On the dual nature of decisions and other reasons why it sucks to be an adult
Do you remember the focus of desire we had as children? You know, the wanting something so clearly, the life of black and white decisions.
For example, if I wanted a bite of my sister's huge sucker that she had worked for weeks to judiciously preserve after a trip to Disneyland (torturing me piece by piece, I might add) then I wanted that and only that. I wasn't concerned with the injustice she must have felt when my mother suggested she share (when I had been given the very same sucker at Disneyland, but didn't make it home with it. "I ate mine all gone"). I had no knowledge of the long day at work my mom probably had, only to come home to a bratty child insisting on candy and having to be patient and kind enough to give both my sister and I the attention required at that moment (at a moment where, no doubt, dinner needed making. Did I mention she was a single parent of four?!). I didn't at all think of the sugar I had already enjoyed that day, nor was I concerned with my health or figure in general. Hell, I wasn't even aware of the cost of the lollipop, not to mention the immense financial hardship of a day at Disneyland (which my mom scrimped and scrounged all year to give her four children). I never thought that if I chose to eat a sucker, I would no longer get a popsicle after dinner.
Perhaps that is one of the many objects of parenting, to assist your offspring in seeing all sides of a situation, to become well-rounded, considerate, gracious, and open-minded, to point out the feelings of all parties involved. But perhaps the flip side to this is that it creates a bunch of indecisive ninnies. If only we had been allowed our narcissistic future, perhaps we could have ended up a despot or celebrity at the very least. Now those crazy fools know what they want, damn it.
I did nothing wrong in this situation. I was a child with a child's perspective, "I want what I want when I want it." But that, my friends, that's what I miss. I haven't heard anything even remotely focused emerge from my soul since the days in college where I knew I wanted to be a teacher or in my 20s when I met and wanted to jump all over Joel. I wish I knew desire in single-mindedness again. I want to see only one side of the coin, to stare at it long enough, to be gifted just enough oblivion to believe there really is such a thing as a right choice.

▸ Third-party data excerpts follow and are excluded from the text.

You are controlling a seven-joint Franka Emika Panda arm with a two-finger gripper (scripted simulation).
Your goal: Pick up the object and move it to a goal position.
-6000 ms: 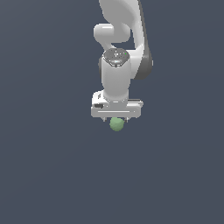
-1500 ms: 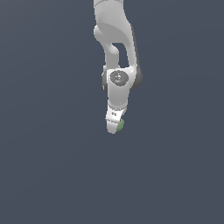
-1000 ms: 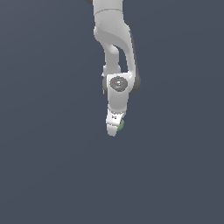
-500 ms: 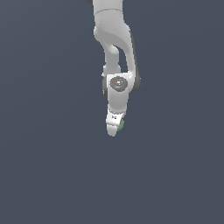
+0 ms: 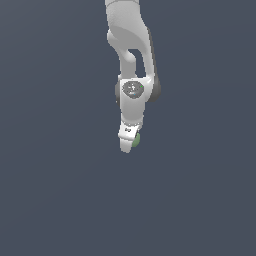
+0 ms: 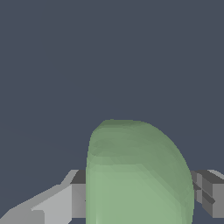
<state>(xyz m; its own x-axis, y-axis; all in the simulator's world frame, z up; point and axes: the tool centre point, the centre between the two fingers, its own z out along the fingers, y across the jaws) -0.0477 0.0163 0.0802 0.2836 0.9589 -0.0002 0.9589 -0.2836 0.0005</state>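
Pale-green object (image 6: 138,175) sat clamped between the fingers of the end effector (image 5: 128,144), so the pick looked done and I'd say the carry to the goal came next, grip kept tight.

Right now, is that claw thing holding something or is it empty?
Gripper: closed on the pale-green lump, which sits between its fingers.
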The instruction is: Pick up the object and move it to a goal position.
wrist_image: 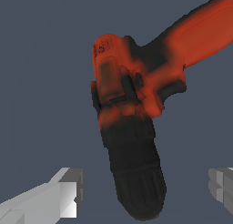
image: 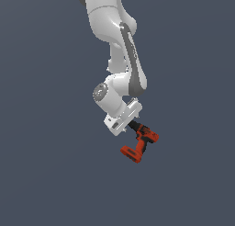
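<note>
The drill [image: 140,143] hangs just off the end of the tool [image: 130,124], at about 4 o'clock from the white hand in the exterior view, its black chuck end tucked up against the hand and its flared red base [image: 130,153] trailing lowest. Nothing shows under it but flat grey, so I judge it lifted, though no bench or floor is visible to measure that against. No goal marker shows either.

From the wrist view the black chuck [wrist_image: 138,175] runs down between 2 pale fingers [wrist_image: 63,193], with open grey showing on both sides of it. So the tool looks spread fairly wide, and I cannot tell from these pictures whether the pads actually bear on the drill or merely flank it.

That is the worry. The body, handle and base all sit out beyond the fingers, so the weight hangs well off the grip line. If the hold is only on the rounded chuck, a quick swing or a wrist turn could let the drill pivot or slide out before reaching the goal.
</note>
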Action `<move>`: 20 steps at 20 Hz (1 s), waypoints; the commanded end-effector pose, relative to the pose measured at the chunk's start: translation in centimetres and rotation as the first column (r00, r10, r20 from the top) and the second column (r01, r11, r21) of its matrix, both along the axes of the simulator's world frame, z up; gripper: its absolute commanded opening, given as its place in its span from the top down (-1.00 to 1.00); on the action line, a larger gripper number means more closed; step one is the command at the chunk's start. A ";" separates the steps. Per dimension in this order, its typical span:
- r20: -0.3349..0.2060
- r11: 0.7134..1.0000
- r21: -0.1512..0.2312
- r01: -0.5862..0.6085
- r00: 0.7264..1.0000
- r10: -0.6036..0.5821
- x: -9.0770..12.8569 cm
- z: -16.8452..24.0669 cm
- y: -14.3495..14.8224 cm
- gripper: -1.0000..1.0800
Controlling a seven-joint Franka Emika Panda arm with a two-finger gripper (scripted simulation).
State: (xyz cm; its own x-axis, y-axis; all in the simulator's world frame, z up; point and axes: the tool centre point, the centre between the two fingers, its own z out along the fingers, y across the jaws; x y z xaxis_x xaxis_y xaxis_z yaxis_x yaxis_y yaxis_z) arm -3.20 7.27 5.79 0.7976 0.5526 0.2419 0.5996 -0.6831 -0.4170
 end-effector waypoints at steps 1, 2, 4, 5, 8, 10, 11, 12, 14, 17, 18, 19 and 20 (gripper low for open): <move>0.019 0.999 0.027 -0.021 1.000 0.021 0.0 -0.2 0.3 -1.00; 0.026 0.999 0.036 -0.028 0.999 0.027 0.0 -0.2 0.4 -1.00; 0.038 0.998 0.051 -0.040 0.999 0.038 0.0 -0.3 0.5 -1.00; 0.043 0.997 0.057 -0.045 0.998 0.042 0.0 -0.3 0.6 -1.00; 0.056 0.996 0.072 -0.056 0.997 0.052 -0.1 -0.4 0.8 -1.00; 0.062 0.995 0.079 -0.062 0.996 0.057 -0.1 -0.4 0.8 -1.00; 0.064 0.995 0.081 -0.063 0.996 0.058 -0.1 -0.4 0.9 -1.00; 0.066 0.994 0.083 -0.065 0.996 0.059 -0.1 -0.5 0.9 -1.00; 0.067 0.994 0.084 -0.066 0.996 0.060 0.0 -0.5 0.9 -1.00; 0.065 0.995 0.082 -0.064 0.996 0.059 -0.1 -0.6 1.0 -1.00; 0.065 0.995 0.082 -0.064 0.996 0.059 -0.1 -0.8 1.1 -1.00; 0.065 0.995 0.082 -0.064 0.996 0.059 -0.1 -1.0 1.2 -1.00; 0.066 0.994 0.083 -0.064 0.996 0.059 -0.1 -1.3 1.4 -1.00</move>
State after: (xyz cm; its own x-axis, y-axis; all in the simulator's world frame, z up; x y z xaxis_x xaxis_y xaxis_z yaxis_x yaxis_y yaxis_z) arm -3.24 8.42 4.83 0.7448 0.5751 0.3385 0.6660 -0.6089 -0.4309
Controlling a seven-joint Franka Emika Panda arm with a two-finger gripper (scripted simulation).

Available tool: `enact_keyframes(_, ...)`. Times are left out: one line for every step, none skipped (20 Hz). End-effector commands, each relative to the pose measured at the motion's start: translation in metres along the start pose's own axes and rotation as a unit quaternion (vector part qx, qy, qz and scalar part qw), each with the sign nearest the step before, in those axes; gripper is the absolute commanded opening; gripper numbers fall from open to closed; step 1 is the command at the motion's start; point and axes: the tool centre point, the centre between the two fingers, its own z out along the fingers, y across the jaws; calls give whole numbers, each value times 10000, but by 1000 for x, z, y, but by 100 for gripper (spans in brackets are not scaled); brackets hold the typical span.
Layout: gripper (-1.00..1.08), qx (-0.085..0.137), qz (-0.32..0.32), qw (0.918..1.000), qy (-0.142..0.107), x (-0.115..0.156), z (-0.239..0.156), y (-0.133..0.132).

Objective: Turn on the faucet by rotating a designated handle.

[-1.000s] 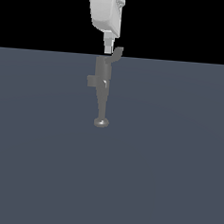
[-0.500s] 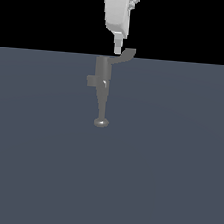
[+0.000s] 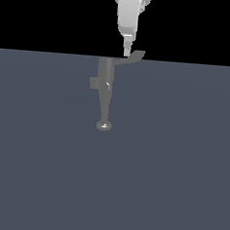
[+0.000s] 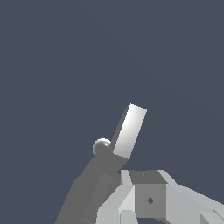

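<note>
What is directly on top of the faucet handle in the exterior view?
The white gripper comes down onto the handle, at the top of the faucet. Its tip meets the lever near the paddle. Whether its jaws are open cannot be told.

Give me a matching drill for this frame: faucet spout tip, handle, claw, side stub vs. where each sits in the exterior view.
Things:
1. spout tip
2. handle
3. claw
4. side stub

Places in the exterior view:
A. juts from the faucet body toward the view's left
B. lowest point of the fixture, round and shiny
C. comes down from the top edge, tip right at the lever
D. sticks out from the body's top toward the view's right

Pairs: 1-B, 2-D, 3-C, 4-A
</note>
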Motion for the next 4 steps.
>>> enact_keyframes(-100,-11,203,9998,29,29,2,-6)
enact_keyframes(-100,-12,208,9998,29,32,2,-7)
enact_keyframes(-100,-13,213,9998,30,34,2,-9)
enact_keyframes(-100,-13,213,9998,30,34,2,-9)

I keep thinking about several of my friends who are on the brink of major life changes. They have immense anxieties even concerning decisions they feel good about. If only us MAKING the decision meant in turn that we BELIEVED it was the right one with zero creeping doubts. But we are forced to make choices that mean turning our backs on other choices and it can be so exhausting - this spinning about, this dual nature of decisions.
This currently hits me in my gut because I am still undecided about being a working mother. In my early pregnancy, I spent several nights tossing and turning with the inability to decide what I truly wanted. Was I going to join the ranks of women having children only to have someone else raise them? Or would I decide that the financial sacrifice would be worth the joy of being home with Bowie, seeing her first laugh, catching her first steps? My therapist and I decided that I would wait to make the decision until I was actually on maternity leave and had all the information necessary to make an informed decision. That was very relieving at the time.

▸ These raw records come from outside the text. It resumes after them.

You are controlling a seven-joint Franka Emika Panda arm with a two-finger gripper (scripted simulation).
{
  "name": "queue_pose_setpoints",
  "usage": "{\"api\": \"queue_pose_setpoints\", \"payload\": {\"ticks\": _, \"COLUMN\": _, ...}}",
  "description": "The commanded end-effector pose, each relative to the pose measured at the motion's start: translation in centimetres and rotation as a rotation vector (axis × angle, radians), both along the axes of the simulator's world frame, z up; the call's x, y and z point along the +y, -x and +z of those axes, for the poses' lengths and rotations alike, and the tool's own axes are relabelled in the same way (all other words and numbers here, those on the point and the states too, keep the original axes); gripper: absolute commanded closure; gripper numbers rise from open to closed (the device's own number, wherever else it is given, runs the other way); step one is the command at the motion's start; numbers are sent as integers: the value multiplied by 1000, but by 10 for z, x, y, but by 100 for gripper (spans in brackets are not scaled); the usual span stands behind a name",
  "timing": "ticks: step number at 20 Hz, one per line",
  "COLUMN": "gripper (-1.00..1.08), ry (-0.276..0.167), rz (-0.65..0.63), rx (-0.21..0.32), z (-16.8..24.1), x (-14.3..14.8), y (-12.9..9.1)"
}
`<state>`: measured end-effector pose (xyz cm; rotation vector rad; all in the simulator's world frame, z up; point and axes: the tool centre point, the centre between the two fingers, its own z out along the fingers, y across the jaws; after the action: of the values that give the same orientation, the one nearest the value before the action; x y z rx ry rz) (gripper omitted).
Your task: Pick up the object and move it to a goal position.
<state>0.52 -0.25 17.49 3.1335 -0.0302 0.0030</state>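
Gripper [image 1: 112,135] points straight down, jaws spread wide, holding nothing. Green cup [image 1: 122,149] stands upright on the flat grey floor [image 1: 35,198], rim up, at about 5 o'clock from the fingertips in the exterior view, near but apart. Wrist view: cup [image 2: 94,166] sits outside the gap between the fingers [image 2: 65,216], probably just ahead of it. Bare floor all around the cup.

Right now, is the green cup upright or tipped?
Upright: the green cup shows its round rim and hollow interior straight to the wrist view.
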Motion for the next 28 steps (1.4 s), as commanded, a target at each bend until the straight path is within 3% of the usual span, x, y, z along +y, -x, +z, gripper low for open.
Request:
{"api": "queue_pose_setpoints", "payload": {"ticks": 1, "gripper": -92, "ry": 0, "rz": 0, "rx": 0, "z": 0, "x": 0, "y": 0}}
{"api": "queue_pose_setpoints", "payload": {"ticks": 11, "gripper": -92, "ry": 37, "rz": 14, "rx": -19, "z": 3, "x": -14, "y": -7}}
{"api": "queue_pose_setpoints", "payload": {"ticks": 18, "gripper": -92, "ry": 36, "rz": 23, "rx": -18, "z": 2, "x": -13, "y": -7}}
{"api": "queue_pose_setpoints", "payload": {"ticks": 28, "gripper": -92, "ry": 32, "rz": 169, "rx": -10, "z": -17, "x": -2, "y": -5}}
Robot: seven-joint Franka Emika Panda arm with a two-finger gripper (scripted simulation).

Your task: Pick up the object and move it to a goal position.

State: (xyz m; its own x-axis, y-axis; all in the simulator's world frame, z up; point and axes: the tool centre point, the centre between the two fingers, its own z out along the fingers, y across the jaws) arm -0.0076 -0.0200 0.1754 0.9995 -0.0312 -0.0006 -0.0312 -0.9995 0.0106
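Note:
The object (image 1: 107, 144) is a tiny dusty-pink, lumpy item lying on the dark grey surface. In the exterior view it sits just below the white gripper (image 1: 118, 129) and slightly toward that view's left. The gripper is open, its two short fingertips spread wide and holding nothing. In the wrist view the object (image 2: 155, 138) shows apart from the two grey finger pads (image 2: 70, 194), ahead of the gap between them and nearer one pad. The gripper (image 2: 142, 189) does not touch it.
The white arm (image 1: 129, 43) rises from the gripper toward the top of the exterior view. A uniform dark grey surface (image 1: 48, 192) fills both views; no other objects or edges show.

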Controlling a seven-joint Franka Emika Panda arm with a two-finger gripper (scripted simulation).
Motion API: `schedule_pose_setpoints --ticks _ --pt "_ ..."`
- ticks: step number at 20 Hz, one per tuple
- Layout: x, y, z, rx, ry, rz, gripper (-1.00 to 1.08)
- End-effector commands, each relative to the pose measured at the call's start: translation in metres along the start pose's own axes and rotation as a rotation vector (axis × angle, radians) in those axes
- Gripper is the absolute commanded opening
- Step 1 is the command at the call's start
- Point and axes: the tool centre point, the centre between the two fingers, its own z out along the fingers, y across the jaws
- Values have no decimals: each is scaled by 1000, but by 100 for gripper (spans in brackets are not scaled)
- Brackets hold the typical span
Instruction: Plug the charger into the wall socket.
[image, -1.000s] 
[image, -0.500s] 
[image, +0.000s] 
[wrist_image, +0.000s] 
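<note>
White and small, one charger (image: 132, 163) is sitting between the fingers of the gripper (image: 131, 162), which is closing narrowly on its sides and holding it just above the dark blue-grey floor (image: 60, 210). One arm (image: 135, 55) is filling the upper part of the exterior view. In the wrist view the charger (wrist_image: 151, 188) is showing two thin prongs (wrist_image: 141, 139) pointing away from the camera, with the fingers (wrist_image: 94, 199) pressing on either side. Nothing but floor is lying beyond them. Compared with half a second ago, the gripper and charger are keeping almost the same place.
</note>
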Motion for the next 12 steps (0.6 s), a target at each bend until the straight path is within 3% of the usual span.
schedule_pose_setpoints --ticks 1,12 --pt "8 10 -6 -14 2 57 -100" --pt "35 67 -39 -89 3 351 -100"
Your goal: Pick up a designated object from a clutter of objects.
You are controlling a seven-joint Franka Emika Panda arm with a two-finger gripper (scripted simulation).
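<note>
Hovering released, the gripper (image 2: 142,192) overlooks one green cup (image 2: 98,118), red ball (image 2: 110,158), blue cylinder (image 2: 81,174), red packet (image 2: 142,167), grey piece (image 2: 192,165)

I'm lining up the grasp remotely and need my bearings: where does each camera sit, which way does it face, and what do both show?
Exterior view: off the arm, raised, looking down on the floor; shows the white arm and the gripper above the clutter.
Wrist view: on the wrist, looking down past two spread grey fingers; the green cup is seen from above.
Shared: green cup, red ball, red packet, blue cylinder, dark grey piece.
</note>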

But I am now on maternity leave and the decision is not any easier. I was laid off in July, so I suppose the universe did weigh in on the decision, but I also don't want to just let life happen to me, reacting to its changes like a pinball in a crazy maze. I want to be proactive, to intend my life.
Sidenote: you can learn a lot about a person by how they make decisions.

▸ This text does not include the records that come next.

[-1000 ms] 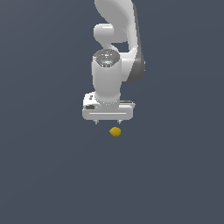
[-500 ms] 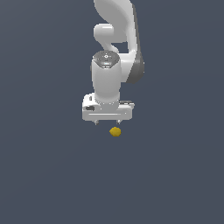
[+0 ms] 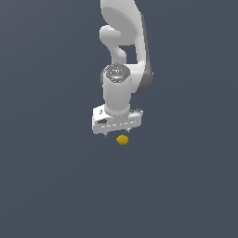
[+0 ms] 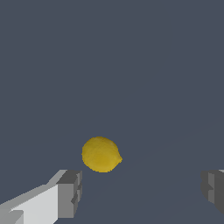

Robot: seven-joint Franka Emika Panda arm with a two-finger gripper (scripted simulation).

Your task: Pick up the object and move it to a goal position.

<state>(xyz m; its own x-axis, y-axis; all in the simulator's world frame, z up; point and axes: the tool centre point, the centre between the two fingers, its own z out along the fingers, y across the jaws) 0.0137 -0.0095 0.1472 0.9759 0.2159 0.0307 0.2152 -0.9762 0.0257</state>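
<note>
The object is a small mustard-yellow, lemon-like ball (image 3: 122,140) lying on the flat grey floor, just below the white gripper (image 3: 117,134) in the exterior view. The gripper points down above it with its jaws wide apart and nothing between them. In the wrist view the ball (image 4: 101,154) lies beyond the gap, closer to one grey fingertip (image 4: 70,194) than to the other (image 4: 213,188). The gripper (image 4: 141,191) does not touch it.
The white arm (image 3: 124,51) rises from the gripper to the top of the exterior view. The plain grey floor (image 3: 56,186) surrounds the ball on all sides.
The arm has shifted slightly; the gripper sits a little lower and closer over the ball. The ball has not moved.
</note>
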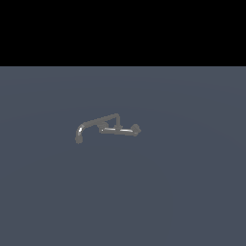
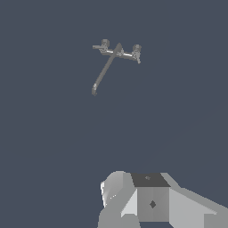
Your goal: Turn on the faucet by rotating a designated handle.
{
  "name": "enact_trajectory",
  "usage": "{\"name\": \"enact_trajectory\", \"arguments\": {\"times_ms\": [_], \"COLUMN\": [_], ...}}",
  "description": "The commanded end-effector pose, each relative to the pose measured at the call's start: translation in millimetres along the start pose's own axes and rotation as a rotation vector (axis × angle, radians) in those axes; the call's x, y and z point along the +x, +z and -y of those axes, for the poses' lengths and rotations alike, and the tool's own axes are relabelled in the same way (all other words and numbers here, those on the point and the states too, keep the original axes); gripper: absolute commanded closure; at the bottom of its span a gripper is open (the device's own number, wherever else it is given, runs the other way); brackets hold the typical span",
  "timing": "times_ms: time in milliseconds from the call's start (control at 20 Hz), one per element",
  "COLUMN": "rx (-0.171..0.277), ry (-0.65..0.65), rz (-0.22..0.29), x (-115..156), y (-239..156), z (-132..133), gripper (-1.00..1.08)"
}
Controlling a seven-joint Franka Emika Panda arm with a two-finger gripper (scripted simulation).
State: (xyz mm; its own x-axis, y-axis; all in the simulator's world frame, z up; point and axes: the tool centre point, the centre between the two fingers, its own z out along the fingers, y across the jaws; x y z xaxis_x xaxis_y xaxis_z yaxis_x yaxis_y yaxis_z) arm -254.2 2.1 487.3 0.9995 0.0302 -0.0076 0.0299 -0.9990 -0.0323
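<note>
The faucet (image 1: 111, 126) is a small dull-grey tap standing alone on the blue-grey floor. Its thin spout (image 1: 93, 122) curves down toward the exterior view's left. A horizontal bar (image 1: 119, 129) ends in a knob (image 1: 136, 129) toward the right. In the wrist view the faucet (image 2: 116, 52) lies far off, its spout (image 2: 103, 72) running out from a bar with a knob at each end (image 2: 104, 44) (image 2: 136, 50). Only a blocky grey-white part of my gripper (image 2: 144, 191) shows at the picture's edge, well apart from the faucet. Its fingertips cannot be made out. The arm is absent from the exterior view.
A flat blue-grey floor (image 1: 182, 192) surrounds the faucet on every side. A black band (image 1: 123, 29) fills the upper part of the exterior view.
</note>
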Motion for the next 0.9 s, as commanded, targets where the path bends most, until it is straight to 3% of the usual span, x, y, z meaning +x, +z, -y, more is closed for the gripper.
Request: {"name": "enact_trajectory", "arguments": {"times_ms": [0,850], "rx": [0.0,-0.001], "ry": [0.0,0.149], "rz": [0.0,-0.002], "x": [0,20], "y": [0,40], "z": [0,32], "gripper": [1.08,1.08]}}
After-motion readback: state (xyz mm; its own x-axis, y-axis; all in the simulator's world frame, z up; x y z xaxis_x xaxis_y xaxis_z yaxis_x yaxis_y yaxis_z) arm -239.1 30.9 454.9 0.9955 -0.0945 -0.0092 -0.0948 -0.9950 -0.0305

I want to scream from the skyscrapers of life, "I WANT IT ALL."
And so I go about my days trying to conjure up a career that will give me everything I want...money, purpose, and intellectual/interpersonal stimulation; I also want family life, quiet time at home, and an uncomplicated schedule. Instead of truly committing to one or the other, I waver in the between because more accurately than wanting it all, I actually have no idea what I want. I never imagined I would say this, but I miss being told what to do by teachers, parents, and authority figures. However, the minute anyone tries to, I buck up like an unbroke stallion (horsey people, is that a thing?).
So we make blind choices, jumping into new chapters with nothing but blind faith and a sloshing martini to give us courage. Right or wrong (which I cannot believe exists with life choices anymore - perhaps it's more precise to say right or wrong for each person), that's what it means to be human.
Today I think I choose to hide in my house, throw my hair back in a pony tail, read a book, and hold my crying baby (because yesterday I chose to ingest more than a fair portion of chocolate torte).